→ YOUR ASSIGNMENT
Start at the first line of the material. Repeat each line exactly through the one containing "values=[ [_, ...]", then stop.
___
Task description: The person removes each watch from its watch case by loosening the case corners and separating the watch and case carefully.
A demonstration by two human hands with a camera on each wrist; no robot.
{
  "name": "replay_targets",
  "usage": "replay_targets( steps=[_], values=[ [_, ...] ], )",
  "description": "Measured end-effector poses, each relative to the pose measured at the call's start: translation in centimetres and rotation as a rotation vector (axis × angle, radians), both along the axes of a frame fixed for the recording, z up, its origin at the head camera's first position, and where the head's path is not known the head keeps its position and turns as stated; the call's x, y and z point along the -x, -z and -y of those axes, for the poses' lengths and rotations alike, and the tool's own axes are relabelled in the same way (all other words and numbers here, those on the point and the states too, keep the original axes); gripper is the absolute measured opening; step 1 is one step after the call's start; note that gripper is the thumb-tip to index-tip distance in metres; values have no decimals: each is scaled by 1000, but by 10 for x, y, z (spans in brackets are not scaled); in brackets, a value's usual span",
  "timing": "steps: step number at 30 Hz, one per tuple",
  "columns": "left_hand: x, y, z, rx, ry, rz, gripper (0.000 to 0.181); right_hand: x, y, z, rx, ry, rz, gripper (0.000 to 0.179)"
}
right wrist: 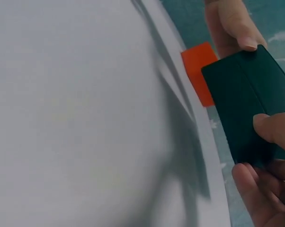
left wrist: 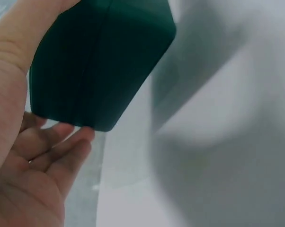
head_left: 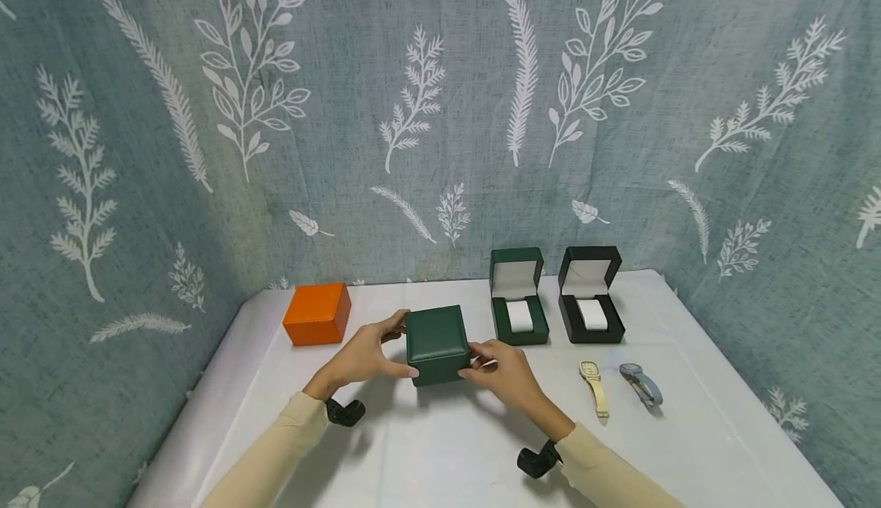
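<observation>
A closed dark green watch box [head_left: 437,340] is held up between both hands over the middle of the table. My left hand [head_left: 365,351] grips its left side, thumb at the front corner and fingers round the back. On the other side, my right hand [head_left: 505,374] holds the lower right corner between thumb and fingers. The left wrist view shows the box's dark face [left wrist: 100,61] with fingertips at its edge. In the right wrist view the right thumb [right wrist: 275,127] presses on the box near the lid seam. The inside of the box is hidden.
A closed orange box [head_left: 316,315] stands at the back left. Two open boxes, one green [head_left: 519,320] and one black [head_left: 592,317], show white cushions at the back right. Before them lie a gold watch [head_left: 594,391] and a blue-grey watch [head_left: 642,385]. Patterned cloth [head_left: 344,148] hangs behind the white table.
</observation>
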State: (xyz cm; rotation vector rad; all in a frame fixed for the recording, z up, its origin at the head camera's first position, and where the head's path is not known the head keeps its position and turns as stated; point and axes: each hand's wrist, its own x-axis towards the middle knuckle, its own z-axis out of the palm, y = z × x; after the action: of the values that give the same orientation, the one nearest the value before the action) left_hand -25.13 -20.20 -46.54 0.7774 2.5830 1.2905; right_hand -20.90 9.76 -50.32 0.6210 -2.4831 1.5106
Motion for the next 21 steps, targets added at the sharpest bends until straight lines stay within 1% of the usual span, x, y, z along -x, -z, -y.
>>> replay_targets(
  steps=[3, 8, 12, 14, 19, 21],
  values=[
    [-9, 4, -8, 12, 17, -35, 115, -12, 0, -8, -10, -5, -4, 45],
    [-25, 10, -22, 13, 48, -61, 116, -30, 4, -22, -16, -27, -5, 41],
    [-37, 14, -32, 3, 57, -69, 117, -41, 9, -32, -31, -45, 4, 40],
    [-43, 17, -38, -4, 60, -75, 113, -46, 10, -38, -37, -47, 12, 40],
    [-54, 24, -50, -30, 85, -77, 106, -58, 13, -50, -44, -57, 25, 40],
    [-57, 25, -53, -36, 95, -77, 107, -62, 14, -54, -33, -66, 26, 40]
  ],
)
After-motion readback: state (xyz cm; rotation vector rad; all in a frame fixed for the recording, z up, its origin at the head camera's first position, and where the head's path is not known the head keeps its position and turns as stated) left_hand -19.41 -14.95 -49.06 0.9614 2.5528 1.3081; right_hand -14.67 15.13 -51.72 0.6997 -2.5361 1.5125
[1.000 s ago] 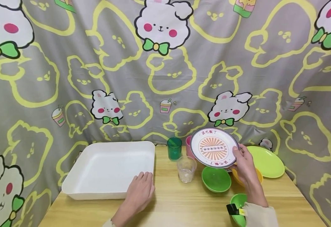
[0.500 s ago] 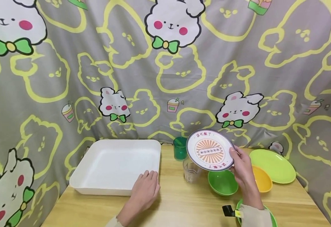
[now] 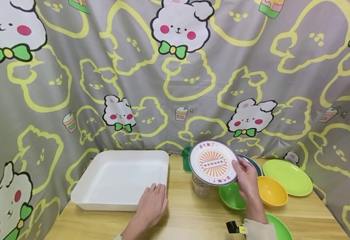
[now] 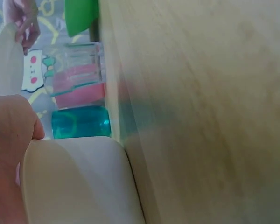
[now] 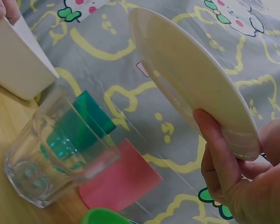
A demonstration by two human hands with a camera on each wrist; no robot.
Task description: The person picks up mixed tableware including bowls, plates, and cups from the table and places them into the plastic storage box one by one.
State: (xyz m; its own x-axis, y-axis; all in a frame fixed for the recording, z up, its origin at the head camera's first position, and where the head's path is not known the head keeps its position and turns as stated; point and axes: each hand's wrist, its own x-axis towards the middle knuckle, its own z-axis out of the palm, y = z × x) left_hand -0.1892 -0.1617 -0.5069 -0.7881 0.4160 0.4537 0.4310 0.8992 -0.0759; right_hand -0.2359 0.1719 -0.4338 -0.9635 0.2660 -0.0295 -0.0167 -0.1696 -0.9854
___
→ TASK SOLUTION
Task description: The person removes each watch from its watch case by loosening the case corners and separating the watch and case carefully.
A demonstration by two human hands with a camera on each wrist; no robot.
{
  "name": "replay_targets",
  "usage": "replay_targets( steps=[_], values=[ [_, ...] ], )",

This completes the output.